L’Etat n’a jamais proposé d’autre choix que la culture de coca, dont les acheteurs venaient jusqu’à la porte des fincas : les paramilitaires des Autodéfenses Unies de Colombie (AUC) et les guérilleros des Forces Armées Révolutionnaires de Colombie (FARC) et de l’Armée de Libération Nationale (ELN).
La situation des paysans du Catatumbo empira avec l’entrée en vigueur des traités de libre commerce avec le Canada (2011) et les Etats-Unis (2012), pays qui subventionnent leur secteur agricole en permettant de vendre leurs produits sur le marché colombien à un prix inférieur au prix local. La chute du prix des légumes coïncide avec l’augmentation des cultures de coca dans le Catatumbo.
Accords non tenus.
Selon le guide des Cultures de Coca 2013 du Bureau des Nations Unies contre la Drogue et le Délit (UNODC), communiqué le 26 juin dernier, la Colombie a 48 000 hectares de coca, la même quantité qu’en 2012. Dans certaines régions sa culture a diminué mais dans d’autres elle a augmenté, comme dans le Catatumbo où l’augmentation fut de 41,6 %. Selon l’UNODC, la surface productive estimée dans la région est de 5604 hectares, et la production moyenne de feuilles de coca fraiche, qui était en 2009 de 13,8 tonnes, a atteint en 2013 la quantité de 30,8 tonnes.

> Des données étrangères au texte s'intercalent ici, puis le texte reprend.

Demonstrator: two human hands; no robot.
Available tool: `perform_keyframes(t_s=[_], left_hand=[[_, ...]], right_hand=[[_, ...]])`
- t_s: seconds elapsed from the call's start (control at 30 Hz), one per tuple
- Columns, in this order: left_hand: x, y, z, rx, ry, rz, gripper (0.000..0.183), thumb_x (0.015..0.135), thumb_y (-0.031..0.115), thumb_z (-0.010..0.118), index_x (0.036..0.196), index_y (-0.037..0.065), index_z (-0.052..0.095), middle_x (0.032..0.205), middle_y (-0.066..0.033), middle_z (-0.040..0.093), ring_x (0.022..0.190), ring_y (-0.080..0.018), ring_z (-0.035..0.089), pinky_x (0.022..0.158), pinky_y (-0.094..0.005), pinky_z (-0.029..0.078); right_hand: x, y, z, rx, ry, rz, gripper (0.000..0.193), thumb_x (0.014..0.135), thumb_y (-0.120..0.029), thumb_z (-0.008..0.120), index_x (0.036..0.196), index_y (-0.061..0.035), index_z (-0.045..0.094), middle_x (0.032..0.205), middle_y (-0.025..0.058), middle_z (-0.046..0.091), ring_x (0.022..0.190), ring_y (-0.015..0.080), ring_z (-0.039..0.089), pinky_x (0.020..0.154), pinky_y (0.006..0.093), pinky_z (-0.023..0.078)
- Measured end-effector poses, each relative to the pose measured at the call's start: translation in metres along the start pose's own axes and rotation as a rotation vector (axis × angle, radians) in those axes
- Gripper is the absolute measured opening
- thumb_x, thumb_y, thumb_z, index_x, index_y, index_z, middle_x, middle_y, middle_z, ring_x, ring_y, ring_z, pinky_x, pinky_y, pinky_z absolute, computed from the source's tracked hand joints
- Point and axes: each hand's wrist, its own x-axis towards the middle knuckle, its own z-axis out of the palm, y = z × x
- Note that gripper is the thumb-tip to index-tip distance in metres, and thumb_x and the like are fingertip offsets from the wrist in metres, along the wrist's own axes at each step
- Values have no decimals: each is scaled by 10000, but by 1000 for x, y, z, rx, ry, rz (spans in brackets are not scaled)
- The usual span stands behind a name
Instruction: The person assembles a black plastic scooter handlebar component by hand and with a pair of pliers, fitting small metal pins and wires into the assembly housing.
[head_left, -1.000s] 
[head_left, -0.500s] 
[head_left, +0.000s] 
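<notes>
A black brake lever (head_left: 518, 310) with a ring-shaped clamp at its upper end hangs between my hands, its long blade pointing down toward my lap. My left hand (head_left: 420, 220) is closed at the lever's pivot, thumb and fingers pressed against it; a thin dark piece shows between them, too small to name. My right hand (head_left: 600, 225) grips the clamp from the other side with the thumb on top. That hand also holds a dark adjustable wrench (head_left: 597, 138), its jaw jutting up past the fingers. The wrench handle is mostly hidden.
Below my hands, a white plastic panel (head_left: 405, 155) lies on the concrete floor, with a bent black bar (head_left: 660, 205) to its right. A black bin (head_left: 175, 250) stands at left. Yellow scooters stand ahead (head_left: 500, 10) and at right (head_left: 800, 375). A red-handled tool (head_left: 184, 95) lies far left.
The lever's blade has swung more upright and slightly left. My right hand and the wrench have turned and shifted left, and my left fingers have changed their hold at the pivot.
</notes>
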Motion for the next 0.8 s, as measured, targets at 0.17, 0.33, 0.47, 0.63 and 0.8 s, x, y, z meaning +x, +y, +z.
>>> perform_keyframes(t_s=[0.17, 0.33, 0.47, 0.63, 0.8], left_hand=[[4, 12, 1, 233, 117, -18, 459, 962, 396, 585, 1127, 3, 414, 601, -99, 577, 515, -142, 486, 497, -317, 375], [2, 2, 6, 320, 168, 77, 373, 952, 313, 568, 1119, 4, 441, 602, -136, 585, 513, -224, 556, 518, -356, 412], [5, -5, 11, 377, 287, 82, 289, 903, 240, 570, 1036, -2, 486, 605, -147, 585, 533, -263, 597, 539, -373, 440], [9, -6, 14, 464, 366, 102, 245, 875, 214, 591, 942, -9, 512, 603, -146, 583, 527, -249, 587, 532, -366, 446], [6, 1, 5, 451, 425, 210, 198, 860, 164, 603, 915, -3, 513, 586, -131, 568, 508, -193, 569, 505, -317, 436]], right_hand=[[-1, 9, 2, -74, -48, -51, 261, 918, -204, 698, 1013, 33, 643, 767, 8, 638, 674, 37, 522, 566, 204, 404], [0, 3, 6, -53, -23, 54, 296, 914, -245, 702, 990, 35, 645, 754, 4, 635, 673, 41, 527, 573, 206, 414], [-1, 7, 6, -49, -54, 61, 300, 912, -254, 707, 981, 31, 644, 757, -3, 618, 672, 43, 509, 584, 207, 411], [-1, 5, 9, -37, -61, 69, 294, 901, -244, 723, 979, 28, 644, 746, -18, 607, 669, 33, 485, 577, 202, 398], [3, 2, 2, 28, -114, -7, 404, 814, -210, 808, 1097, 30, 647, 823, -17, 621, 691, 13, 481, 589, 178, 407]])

Le gouvernement n’a pas tenu les engagements pris avec l’ASCAMCAT, (Association Paysanne du Catatumbo) après la mobilisation de juin 2013, et les cocaleros ont décidé de se joindre au débrayage agraire débuté en mai 2014 sur tout le territoire national.
« Nous continuons d’exercer la pression pour que s’ouvre un espace national permettant d’avancer dans la discussion sur toute la problématique paysanne. »

Ce ne sont pas les paysans qui empochent les profits, de la production de coca jusqu’à la vente au détail de la cocaïne, mais ils peuvent être emprisonnés par la loi 30 de 1986, – qui classe comme délit les cultures illicites -, et ils sont exposés aux conséquences des aspersions aériennes avec le glyphosate Roundup Ultra, herbicide produit par Monsanto afin d’en finir avec les plants de coca. Ces fumigations sont prévues par le Plan Colombie, accord bilatéral avec les Etats-Unis pour la lutte contre le narcotrafic en vigueur depuis 2000.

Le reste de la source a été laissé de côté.